Learn how to monitor Wavefront proxies.

VMware Aria Operations for Applications (formerly known as Tanzu Observability by Wavefront) supports monitoring of your Wavefront proxies.

  • With the Proxies Browser, you can explore a detailed list of all your proxies.
  • With the out-of-the-box dashboards that are based on proxy internal metrics, you can examine the health and the usage of your proxies.

Examine Your Proxies with the Proxies Browser

Get Started with the Proxies Browser

With the Proxies Browser you can examine the status and the details of each proxy.

A proxy status can be:

StatusDescription
Active The proxy is running and sending data.
Orphaned The proxy stopped sending data. The reason can be:
  • The sources stopped sending data to the proxy.
  • The API token has been revoked. Applies to a VMware Cloud services API token or an Operations for Applications API token, if used for the proxy authentication.
  • The proxy service has been stopped or restarted.
    • If the proxy is non-ephemeral, you can start the stopped proxy service again.
    • If the proxy is ephemeral, you cannot start the stopped proxy service again. You can install a new proxy.
    • If the proxy is ephemeral, restarting the proxy service installs a new proxy with a new ID. The old proxy transitions into irreversible orphaned status.
Stopped by Server The Operations for Applications subscription has ended for the customer.
Token Expired The API token has expired. Applies to a VMware Cloud services API token or an Operations for Applications API token, if used for the proxy authentication. You must install a new proxy.

Select Browser > Proxies to display the Proxies Browser.

An annotated screenshot of the Proxies Browser. The annotations are listed below.

On the Proxies Browser page, you can see the details about each proxy - name, hostname, ID, last check-in date and time, status, ingestion rate by data type, version, and the user who created it.

In addition, you can:

  • Sort the proxies by name, last check-in time, status, version, or the user who created the proxy.
  • Search and, optionally, save and share your search.
  • Filter the proxies by status.
  • Hide or show the filters.
  • Show All existing or Deleted proxies list. The Deleted proxies list shows the ephemeral proxies that were deleted during the last 24 hours and the non-ephemeral proxies that were deleted during the last 1 month.
  • Configure the proxies table columns.
  • Open the dashboard and see the current configuration properties of a proxy by clicking the proxy name.
  • Go to the Operations for Applications Service and Proxy Data dashboard of the Operations for Applications Usage integration by clicking Usage and Proxies Data Dashboard.
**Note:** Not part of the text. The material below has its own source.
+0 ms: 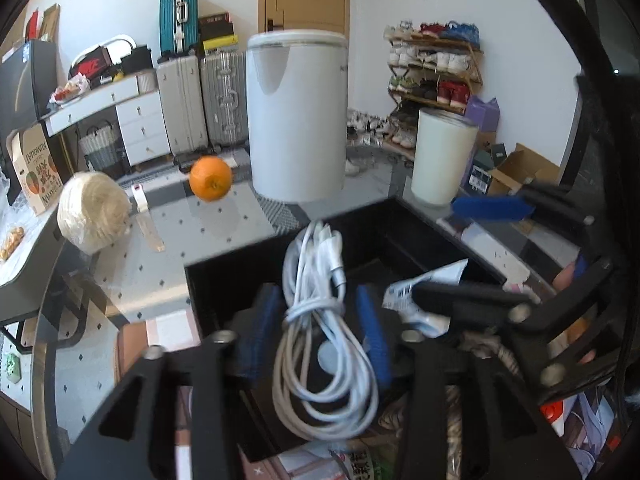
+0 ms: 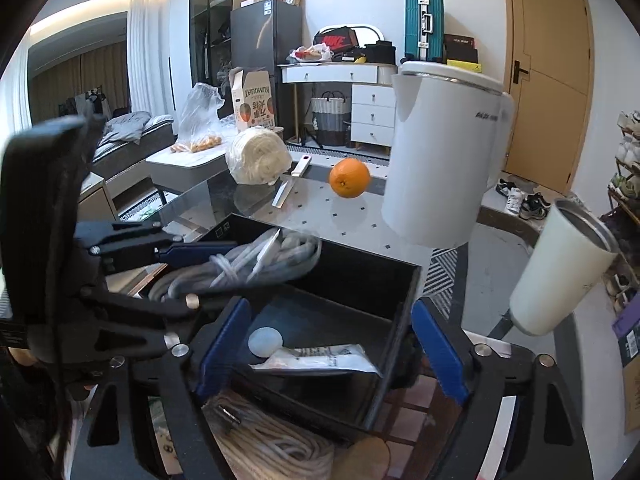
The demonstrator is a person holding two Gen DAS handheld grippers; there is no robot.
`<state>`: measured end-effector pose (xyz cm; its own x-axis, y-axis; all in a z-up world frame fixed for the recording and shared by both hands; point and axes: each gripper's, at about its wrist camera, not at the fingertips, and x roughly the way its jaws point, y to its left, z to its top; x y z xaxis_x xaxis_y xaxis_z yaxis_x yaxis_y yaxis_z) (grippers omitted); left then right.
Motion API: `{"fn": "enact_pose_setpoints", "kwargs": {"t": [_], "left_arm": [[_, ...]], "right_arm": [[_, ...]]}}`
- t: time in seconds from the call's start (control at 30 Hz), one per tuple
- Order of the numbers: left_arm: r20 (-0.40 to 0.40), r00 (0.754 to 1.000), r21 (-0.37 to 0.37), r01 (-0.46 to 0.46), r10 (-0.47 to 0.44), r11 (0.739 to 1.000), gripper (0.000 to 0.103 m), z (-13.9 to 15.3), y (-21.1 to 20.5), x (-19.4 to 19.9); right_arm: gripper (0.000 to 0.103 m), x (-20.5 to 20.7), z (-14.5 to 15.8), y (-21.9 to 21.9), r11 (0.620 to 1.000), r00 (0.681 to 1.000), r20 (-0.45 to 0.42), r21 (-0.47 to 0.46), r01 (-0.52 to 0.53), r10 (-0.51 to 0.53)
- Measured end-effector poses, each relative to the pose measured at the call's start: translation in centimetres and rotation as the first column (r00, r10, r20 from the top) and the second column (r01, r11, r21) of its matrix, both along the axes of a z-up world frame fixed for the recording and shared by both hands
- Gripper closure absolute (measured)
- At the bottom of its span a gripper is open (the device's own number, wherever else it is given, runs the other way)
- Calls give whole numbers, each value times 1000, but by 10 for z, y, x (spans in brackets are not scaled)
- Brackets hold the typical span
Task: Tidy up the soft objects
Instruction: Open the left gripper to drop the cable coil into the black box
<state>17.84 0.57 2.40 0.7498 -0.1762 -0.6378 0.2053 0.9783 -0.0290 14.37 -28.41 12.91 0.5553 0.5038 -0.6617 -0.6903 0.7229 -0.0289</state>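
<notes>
White cable bundle lies between released left gripper pads, over black box.

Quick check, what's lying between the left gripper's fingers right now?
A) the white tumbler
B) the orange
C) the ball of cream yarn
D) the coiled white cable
D: the coiled white cable lies in the black box between the left gripper fingers; the orange sits far back on the table.
</notes>
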Motion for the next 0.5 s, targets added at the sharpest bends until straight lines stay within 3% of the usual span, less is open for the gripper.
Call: {"fn": "enact_pose_setpoints", "kwargs": {"t": [0.17, 0.23, 0.33, 0.4, 0.5], "left_arm": [[3, 1000, -14, 6, -6, 1000, 42, 2, 2, -11], [9, 1000, -25, -4, 4, 1000, 21, 5, 5, -17], [46, 999, -60, -11, 14, 998, 6, 15, 10, -32], [66, 997, -69, -40, 45, 997, 0, 19, 13, -42], [63, 995, -74, -72, 77, 995, 0, 20, 16, -54]], "right_arm": [[13, -7, 10, -14, 1000, 999, 20, 9, 28, -29], [12, -12, 14, -22, 999, 999, 23, 19, 43, -44], [11, -14, 17, -32, 997, 998, 2, 42, 60, -60], [1, -18, 18, -40, 996, 997, -22, 58, 71, -70], [1, -23, 18, -50, 993, 994, -63, 79, 92, -87]]}}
Examine the Health and Usage of a Proxy with the Proxy Dashboard

  1. On the Proxies Browser page, click the name of the proxy you are interested in.
  2. On the Overview tab, examine the proxy dashboard, which contains charts based on proxy internal metrics, organized in the following sections:

    SectionDescription
    Overview Shows the details of the proxy and charts about:
    • Proxy queue size per data type
    • Available space
    • Network latency
    • Latency by queueing and reasons for queueing
    Metrics Shows charts about the metric data points that are received, queued, and blocked by the proxy.
    Distributions (Histograms) Shows charts about the metric distributions that are received, queued, and blocked by the proxy.
    Traces (Spans) Shows charts about the traces that are received, queued, and blocked by the proxy.
    Logs Shows charts about the logs received, queued, blocked, and dropped by the proxy.
    Advanced Shows charts for troubleshooting the proxy, such as, the proxy memory heap, file descriptor usage, GC events, incoming HTTP requests, data lag, connections, network latency, time spent for the preprocessing rules, queue time, and rate limiter.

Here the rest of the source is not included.